> MATERIAL PROVIDED:
-------

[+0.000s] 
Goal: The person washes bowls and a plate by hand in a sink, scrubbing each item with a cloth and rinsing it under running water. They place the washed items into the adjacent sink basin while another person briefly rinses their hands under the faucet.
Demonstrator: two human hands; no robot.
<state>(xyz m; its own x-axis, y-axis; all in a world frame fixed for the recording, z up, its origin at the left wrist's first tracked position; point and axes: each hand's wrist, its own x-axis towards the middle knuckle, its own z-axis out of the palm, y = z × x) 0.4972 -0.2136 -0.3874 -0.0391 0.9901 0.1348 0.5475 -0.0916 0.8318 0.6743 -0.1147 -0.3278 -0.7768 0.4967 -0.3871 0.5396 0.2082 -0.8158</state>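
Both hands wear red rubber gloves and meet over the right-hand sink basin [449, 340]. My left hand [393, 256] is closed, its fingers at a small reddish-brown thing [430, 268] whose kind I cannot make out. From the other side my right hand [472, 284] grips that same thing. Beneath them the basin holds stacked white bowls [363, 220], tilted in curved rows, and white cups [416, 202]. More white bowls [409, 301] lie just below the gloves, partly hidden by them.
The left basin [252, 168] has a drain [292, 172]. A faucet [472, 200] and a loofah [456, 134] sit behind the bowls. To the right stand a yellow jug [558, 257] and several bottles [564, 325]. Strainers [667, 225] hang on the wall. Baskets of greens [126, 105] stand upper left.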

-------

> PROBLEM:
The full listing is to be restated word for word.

> WRITTEN SOLUTION:
[+0.000s] 
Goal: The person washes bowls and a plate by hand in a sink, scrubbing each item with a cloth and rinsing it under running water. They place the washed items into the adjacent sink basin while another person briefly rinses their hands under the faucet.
Demonstrator: two human hands; no robot.
<state>(xyz m; its own x-axis, y-axis; all in a world frame fixed for the recording, z up, its origin at the left wrist's first tracked position; point and axes: each hand's wrist, its own x-axis towards the middle knuckle, its own z-axis out of the palm, y = z × x) 0.4972 -0.2136 -0.3874 -0.0391 0.9901 0.1348 0.5475 -0.0916 0.8318 0.6743 -0.1147 -0.3278 -0.7768 0.4967 -0.3871 0.5396 0.2082 -0.8158</state>
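Both hands wear red rubber gloves and meet over the right-hand sink basin [449, 340]. My left hand [393, 256] is closed, its fingers at a small reddish-brown thing [430, 268] whose kind I cannot make out. From the other side my right hand [472, 284] grips that same thing. Beneath them the basin holds stacked white bowls [363, 220], tilted in curved rows, and white cups [416, 202]. More white bowls [409, 301] lie just below the gloves, partly hidden by them.
The left basin [252, 168] has a drain [292, 172]. A faucet [472, 200] and a loofah [456, 134] sit behind the bowls. To the right stand a yellow jug [558, 257] and several bottles [564, 325]. Strainers [667, 225] hang on the wall. Baskets of greens [126, 105] stand upper left.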

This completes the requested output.